Le 16 juin dernier, la presse américaine a appris que le FBI et les Services de protection de l’enfance du Tennessee enquêtaient sur des cas d’abus commis sur des enfants migrants dans l’une des structures d’hébergement. L’Administration Biden a effectivement autorisé que soient transportés des milliers d’enfants migrants vers des centres d’accueil éloignés de la frontière, parmi lesquels celui de la ville de Chattanooga, au Tennessee.
Migrants mineurs, des «expulsions sommaires»
Si des dizaines d’enfants mineurs sont détenus dans des centres supervisés, Amnesty International s’inquiète aussi, voire surtout de l’expulsion systématique des mineurs:
«Le gouvernement Biden expulse de manière sommaire quasiment tous les mineurs mexicains non accompagnés quelques heures à peine après que ceux-ci ont demandé la protection des États-Unis, dans de nombreux cas sans avoir pris en considération les dangers auxquels ces jeunes pourraient se trouver confrontés à leur retour», a dénoncé le 11 juin dernier Erika Guevara Rosas, directrice Amériques d’Amnesty International.
Aracely Martínez n’est pas du tout surprise par ces révélations sur la condition de nombreux enfants migrants. Dans ce contexte, «les Démocrates n’ont que l’image», laisse-t-elle tomber.
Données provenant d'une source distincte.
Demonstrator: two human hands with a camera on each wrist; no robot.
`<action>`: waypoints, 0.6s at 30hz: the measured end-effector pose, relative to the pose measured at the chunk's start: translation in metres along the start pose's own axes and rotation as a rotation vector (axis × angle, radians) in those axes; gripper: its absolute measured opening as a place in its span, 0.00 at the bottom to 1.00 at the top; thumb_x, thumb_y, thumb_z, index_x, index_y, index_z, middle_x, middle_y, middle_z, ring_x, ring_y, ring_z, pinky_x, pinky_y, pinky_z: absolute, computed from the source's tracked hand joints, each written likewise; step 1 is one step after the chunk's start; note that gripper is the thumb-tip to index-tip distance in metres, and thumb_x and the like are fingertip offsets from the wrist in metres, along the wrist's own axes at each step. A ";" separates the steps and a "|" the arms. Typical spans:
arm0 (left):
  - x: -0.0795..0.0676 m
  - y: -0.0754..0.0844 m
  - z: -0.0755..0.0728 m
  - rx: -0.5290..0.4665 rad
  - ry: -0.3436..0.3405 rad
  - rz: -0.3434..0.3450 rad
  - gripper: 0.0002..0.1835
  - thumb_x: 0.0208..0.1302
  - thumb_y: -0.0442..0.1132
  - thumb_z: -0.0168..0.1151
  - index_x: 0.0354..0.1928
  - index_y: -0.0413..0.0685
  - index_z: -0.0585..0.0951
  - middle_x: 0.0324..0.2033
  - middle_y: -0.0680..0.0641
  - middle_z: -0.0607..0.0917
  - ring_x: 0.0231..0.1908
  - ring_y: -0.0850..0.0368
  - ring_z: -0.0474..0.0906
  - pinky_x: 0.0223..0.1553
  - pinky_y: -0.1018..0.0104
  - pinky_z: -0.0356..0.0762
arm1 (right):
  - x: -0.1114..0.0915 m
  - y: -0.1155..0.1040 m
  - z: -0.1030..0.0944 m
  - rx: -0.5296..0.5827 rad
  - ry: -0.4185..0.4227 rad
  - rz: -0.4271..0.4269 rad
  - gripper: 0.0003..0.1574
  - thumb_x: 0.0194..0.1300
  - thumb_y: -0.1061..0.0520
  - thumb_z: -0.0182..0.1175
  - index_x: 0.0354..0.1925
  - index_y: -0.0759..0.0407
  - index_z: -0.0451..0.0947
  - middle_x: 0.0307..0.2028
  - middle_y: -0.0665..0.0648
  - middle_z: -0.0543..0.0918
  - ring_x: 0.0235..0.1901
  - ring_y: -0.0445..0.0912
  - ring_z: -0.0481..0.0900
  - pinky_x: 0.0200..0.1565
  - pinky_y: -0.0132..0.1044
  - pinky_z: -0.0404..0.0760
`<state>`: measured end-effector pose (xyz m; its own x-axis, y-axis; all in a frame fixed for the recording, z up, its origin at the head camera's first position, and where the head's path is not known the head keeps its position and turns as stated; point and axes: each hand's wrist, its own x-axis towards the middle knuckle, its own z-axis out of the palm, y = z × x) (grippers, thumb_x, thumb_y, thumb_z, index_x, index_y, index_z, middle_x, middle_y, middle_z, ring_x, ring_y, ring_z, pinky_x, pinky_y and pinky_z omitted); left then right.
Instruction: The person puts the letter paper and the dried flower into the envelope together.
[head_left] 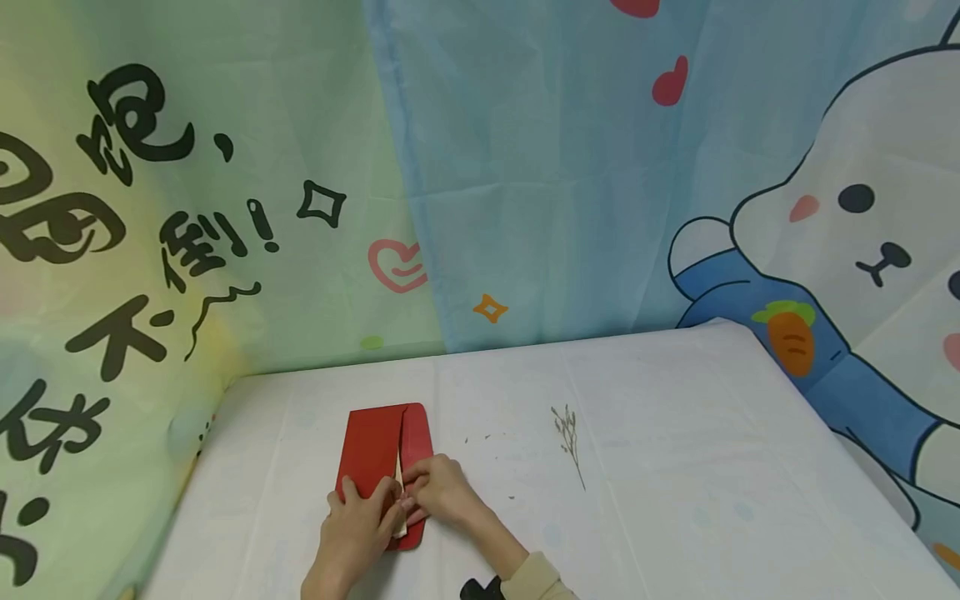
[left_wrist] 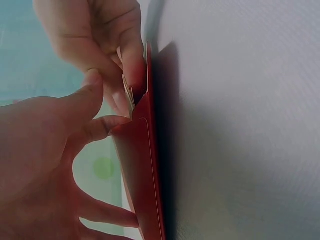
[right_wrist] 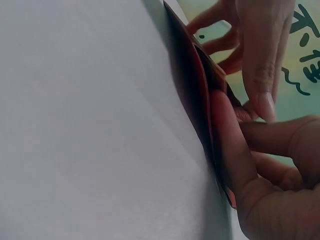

Selon le professeur de l’Université Del Valle, «les migrants vont continuer à migrer tant et aussi longtemps que les problèmes structurels et d’ordre régional ne seront pas réglés» dans les zones les plus marquées par l’exil.
«Plus la sécurité est renforcée autour des frontières, et plus les passeurs et mafias font courir des risques importants aux migrants lors du trajet. […] Le Mexique et le Guatemala repoussent des migrants à leur propre frontière. Pour régler le problème, il ne suffit pas de le repousser plus au sud», conclut Aracely Martínez.